LECCE – Chiedono in primis lo sblocco delle assunzioni di personale e l’apertura degli ambulatori fino alle 22, rendendo più accessibili i servizi. Sulla vertenza-salute in provincia di Lecce tornano a battere i pugni sul tavolo le segreterie confederali e di categoria di Cgil, Cisl e Uil.

5.000 assunzioni previste tra medici, infermieri, tecnici sanitari ed Oss sono ancora al palo. Risultato: liste d’attesa lunghissime e prestazioni “a singhiozzo”.

In mattinata i sindacati sono scesi in strada: volantinaggio in Via XXV luglio e sit in. In un documento congiunto arrivato sul tavolo del Prefetto hanno esposto le emergenze. Il tavolo con la Asl per affrontare le criticità, comuni a tutta la Regione, è stato già riattivato proprio sotto la pressione delle organizzazioni sindacali locali. Intanto, insieme alle categorie provinciali dei Pensionati e del Pubblico Impiego, le tre segreterie leccesi hanno aderito alla mobilitazione regionale.

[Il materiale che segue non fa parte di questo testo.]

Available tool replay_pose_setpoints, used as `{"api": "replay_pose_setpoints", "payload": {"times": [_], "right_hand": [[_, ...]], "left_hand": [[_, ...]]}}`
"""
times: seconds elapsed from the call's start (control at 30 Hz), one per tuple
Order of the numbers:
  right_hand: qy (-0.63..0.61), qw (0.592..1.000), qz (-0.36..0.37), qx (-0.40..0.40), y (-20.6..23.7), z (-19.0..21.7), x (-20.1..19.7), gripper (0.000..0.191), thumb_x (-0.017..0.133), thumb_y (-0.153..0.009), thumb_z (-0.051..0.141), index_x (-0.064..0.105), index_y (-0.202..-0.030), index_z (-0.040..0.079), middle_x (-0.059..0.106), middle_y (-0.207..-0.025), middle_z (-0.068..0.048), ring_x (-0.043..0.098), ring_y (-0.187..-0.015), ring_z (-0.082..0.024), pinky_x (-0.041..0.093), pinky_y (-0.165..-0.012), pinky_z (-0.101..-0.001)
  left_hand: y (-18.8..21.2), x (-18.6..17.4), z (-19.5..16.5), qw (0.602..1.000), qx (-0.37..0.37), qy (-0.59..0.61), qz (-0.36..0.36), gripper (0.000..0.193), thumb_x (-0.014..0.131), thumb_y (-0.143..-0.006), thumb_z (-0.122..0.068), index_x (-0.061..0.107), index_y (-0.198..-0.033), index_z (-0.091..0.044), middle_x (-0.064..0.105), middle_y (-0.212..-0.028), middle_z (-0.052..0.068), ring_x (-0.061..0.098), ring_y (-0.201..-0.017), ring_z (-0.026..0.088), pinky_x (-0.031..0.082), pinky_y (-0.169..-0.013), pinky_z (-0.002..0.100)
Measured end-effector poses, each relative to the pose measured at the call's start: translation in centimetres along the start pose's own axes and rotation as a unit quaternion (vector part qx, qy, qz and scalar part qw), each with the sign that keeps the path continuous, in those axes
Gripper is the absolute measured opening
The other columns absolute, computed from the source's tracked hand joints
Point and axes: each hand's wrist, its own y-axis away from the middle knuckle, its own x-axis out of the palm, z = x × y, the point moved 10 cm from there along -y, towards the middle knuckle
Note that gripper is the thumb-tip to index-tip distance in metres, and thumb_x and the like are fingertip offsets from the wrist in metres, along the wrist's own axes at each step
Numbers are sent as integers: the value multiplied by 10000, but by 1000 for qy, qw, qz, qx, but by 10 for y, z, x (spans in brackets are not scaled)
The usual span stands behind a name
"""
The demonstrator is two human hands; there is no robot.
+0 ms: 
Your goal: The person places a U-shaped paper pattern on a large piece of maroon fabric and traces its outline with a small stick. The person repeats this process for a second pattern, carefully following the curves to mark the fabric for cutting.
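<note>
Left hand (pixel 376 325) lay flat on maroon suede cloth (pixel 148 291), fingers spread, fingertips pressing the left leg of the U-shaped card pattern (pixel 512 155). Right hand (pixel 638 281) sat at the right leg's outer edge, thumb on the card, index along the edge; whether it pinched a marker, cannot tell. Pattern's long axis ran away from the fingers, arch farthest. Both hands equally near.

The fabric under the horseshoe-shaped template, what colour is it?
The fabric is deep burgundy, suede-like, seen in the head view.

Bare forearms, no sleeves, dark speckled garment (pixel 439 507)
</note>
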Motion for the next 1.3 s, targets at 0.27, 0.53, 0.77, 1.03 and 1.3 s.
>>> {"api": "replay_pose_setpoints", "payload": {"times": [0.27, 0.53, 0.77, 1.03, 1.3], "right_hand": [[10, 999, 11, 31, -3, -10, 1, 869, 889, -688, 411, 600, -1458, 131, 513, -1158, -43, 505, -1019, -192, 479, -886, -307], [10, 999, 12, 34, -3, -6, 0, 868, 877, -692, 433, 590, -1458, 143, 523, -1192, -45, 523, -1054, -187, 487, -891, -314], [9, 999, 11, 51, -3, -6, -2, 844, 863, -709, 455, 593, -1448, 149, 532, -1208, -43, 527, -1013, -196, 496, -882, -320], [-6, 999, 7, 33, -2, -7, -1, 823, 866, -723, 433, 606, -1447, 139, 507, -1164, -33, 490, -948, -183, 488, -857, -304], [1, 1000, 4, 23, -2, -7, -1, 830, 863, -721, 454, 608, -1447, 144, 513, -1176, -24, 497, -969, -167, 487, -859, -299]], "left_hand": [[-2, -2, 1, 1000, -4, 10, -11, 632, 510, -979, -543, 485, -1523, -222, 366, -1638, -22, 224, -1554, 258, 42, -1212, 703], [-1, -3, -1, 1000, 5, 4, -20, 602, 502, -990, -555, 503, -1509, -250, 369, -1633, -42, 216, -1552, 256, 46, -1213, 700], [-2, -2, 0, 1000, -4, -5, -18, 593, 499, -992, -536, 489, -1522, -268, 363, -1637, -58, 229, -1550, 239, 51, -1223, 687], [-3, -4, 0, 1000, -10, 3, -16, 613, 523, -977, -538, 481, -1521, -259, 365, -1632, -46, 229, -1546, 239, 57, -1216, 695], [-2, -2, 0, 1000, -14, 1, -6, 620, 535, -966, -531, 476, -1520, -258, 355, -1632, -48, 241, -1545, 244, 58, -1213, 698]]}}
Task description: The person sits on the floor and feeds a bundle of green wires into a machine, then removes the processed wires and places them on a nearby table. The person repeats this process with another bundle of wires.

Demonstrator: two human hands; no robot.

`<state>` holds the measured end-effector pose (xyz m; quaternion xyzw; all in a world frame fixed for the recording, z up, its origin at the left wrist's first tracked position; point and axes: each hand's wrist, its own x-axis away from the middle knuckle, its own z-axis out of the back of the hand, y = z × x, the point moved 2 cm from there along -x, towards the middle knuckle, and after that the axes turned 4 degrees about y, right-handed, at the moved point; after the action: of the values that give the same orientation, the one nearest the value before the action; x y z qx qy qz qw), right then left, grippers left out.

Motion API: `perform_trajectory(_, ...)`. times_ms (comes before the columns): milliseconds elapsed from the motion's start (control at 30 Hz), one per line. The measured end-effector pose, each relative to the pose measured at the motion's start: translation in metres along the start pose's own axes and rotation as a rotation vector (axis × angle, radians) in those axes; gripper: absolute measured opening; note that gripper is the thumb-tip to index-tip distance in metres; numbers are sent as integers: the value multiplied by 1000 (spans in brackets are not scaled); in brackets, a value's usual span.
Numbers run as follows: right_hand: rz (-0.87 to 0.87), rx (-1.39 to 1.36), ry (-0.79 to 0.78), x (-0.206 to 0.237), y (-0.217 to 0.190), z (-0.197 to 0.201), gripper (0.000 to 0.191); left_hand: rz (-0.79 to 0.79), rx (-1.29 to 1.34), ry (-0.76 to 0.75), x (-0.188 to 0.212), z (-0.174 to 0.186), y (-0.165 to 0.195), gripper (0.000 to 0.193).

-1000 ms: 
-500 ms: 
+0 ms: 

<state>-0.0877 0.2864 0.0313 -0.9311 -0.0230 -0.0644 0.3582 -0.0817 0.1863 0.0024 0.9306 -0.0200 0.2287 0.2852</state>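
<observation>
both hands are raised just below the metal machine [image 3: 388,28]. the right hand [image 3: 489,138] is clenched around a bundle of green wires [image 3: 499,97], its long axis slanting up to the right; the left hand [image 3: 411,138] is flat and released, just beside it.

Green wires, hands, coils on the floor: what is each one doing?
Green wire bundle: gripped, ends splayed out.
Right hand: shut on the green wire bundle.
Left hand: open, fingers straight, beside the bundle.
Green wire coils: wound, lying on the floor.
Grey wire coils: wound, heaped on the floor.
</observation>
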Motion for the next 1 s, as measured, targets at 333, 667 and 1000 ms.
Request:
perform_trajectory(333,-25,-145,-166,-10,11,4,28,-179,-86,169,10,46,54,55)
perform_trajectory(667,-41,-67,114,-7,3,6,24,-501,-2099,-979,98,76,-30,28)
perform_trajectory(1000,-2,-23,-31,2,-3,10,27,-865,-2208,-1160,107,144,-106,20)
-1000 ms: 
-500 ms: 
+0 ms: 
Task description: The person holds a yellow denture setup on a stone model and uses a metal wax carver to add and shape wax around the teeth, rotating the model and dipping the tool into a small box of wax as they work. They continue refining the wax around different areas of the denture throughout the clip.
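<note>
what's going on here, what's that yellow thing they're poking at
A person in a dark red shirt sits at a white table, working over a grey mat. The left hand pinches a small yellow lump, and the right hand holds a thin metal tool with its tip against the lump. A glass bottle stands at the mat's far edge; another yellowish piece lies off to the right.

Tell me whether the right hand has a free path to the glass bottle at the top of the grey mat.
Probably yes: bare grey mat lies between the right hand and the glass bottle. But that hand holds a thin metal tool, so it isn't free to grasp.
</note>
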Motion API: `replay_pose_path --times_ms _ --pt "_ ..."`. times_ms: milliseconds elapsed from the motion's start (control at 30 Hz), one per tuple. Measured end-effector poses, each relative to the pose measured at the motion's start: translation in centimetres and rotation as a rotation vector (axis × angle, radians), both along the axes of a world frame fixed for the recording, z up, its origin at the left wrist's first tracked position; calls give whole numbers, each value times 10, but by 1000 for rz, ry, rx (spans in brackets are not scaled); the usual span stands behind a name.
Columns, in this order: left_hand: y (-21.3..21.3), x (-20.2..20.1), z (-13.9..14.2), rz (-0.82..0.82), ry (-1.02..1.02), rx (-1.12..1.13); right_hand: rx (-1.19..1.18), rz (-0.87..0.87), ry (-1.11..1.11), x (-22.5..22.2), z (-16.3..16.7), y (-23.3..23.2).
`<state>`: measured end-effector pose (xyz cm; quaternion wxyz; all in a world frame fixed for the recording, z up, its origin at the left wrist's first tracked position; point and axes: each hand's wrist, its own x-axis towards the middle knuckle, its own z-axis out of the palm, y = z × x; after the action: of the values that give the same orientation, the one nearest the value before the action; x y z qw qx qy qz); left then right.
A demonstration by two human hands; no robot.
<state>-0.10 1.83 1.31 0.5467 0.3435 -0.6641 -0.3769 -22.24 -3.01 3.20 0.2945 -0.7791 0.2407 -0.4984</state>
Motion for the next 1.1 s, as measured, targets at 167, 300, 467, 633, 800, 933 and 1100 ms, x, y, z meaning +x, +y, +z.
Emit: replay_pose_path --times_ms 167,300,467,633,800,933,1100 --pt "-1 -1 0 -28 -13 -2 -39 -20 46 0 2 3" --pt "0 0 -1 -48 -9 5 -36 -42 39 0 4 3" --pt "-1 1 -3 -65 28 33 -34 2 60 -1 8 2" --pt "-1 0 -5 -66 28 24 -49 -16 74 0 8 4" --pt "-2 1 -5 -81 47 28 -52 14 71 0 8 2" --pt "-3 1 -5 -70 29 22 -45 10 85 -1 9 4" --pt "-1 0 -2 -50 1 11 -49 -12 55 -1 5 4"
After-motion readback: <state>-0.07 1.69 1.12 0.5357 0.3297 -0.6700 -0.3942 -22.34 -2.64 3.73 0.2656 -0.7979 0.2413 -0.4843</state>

La richiesta è una e chiara ed è rivolta alla Regione Puglia. «Si vari subito il Piano Regionale per il “governo delle liste di attesa” e l’Asl di Lecce, dal canto suo, approvi il Piano Aziendale per favorire l’accesso alle cure dei cittadini. Non servono Disegni di Legge regionali -rimarcano Cgil, Cisl e Uil- occorre monitorare e controllare in ogni Asl i tempi di attesa per le prestazioni in regime di attività libero-professionale intramoenia, così come bisogna lavorare sull’equilibrio tra attività istituzionale e libero professionale di medici ed equipe».

Dopo la chiusura nel Leccese di diversi presidi ospedalieri, il timore è che i posti letto subiscano un ulteriore contrazione, causata da probabili accorpamenti di reparti. Ipotesi questa che fa tremare, considerate le difficoltà che utenti e personale dei pronto soccorso lamentano da tempo a gran voce.